Exercise details: Among the entries below, tally the lines that include "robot", and give the number alone.

** Opening Dataset content block **

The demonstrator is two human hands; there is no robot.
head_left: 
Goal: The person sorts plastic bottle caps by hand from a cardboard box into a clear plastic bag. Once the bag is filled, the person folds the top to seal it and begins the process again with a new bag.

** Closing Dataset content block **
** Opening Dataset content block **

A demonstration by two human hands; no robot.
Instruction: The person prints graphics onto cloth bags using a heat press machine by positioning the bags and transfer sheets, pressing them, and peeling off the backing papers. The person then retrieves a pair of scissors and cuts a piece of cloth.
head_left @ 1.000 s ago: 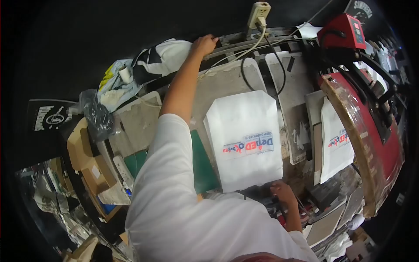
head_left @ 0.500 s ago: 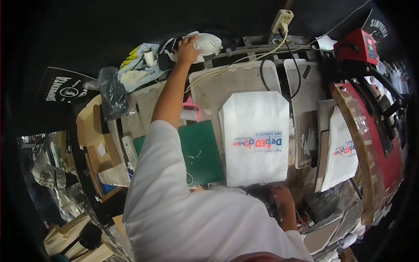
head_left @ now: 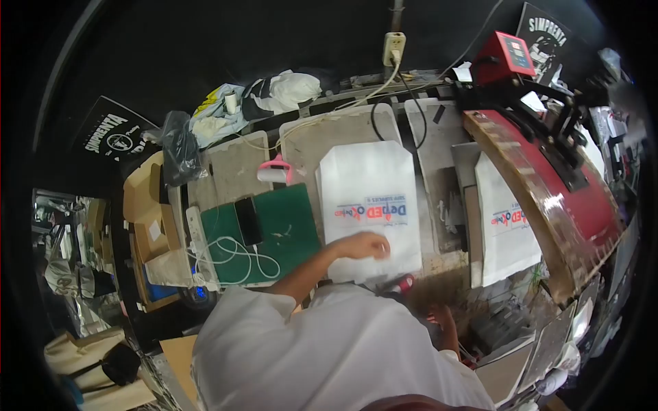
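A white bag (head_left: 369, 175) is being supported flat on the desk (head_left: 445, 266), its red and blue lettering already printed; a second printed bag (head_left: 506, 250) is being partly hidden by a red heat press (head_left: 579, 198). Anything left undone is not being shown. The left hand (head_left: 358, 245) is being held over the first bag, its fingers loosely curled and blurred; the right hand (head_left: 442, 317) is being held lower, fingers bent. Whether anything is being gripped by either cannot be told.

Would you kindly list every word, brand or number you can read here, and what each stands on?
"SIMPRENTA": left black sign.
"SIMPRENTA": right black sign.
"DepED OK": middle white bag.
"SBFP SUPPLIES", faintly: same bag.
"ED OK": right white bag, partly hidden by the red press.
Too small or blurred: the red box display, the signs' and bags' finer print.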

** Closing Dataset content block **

Exercise solution: 2